Could you return every line of the records below that contains the word "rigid"?

*** Opening of Records supplied ***

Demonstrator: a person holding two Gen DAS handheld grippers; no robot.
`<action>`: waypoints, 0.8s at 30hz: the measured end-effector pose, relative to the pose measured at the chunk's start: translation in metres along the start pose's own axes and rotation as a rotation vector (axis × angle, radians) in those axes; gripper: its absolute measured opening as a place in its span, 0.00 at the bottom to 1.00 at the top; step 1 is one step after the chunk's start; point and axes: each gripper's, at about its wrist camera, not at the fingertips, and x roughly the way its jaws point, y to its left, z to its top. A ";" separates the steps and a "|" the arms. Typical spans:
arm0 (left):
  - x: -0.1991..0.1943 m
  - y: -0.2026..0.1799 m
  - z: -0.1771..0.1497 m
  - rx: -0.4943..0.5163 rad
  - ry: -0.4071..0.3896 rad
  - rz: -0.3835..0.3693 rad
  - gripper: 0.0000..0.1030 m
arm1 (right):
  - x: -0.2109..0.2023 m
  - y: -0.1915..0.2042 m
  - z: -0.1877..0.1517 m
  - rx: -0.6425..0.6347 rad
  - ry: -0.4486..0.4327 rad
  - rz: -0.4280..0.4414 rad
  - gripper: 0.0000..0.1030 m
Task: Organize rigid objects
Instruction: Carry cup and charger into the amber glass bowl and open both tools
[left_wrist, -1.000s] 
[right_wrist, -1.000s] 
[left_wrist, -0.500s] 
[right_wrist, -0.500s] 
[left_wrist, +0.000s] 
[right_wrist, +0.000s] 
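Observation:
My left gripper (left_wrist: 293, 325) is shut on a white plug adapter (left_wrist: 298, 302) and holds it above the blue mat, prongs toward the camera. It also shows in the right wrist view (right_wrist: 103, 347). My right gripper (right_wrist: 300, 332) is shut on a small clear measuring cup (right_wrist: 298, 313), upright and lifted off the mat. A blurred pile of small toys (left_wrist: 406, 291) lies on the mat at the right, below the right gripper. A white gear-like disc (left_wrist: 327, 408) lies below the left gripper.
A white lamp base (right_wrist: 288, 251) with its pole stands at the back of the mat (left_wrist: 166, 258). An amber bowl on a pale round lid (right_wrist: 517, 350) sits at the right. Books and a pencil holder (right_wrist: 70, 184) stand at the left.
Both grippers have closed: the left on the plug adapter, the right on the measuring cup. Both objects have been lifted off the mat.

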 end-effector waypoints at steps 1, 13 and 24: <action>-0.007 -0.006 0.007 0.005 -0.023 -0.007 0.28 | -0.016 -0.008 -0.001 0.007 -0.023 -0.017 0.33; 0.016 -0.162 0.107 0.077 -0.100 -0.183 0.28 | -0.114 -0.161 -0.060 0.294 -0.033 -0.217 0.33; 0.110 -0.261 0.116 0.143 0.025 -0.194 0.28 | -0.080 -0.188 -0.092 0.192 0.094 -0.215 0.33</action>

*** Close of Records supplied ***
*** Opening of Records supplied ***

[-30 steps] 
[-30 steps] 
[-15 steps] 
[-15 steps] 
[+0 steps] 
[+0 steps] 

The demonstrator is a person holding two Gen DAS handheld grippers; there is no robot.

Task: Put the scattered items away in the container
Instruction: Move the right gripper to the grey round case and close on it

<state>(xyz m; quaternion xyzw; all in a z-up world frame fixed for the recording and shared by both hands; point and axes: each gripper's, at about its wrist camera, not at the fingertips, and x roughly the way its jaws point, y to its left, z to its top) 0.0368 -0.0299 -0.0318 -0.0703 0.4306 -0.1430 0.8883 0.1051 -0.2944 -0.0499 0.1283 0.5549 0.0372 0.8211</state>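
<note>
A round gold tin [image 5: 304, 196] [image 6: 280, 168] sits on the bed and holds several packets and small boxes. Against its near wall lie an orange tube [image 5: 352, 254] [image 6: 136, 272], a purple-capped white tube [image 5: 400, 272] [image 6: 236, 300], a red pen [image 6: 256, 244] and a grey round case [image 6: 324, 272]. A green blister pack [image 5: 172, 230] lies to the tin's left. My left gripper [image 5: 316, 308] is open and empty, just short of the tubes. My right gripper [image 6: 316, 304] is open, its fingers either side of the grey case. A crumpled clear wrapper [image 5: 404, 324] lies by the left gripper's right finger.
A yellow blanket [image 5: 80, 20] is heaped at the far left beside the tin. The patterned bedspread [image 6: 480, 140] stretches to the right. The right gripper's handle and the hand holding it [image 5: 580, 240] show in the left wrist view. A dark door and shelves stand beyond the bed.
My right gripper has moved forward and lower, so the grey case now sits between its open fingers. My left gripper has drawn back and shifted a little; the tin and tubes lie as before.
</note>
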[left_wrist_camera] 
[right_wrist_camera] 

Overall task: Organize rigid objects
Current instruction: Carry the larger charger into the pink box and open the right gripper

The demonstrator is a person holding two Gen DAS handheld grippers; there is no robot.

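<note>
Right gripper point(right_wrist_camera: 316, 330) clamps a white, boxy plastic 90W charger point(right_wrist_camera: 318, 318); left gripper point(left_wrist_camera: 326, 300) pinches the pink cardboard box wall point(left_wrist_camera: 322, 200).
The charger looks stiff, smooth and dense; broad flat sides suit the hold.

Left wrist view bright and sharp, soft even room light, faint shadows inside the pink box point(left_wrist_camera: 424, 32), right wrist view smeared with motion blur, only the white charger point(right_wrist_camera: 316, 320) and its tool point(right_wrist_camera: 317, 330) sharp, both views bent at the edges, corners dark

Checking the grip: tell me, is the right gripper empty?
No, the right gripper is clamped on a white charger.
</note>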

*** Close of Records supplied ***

## Exercise output
Task: Organize rigid objects
Overall task: Organize rigid objects

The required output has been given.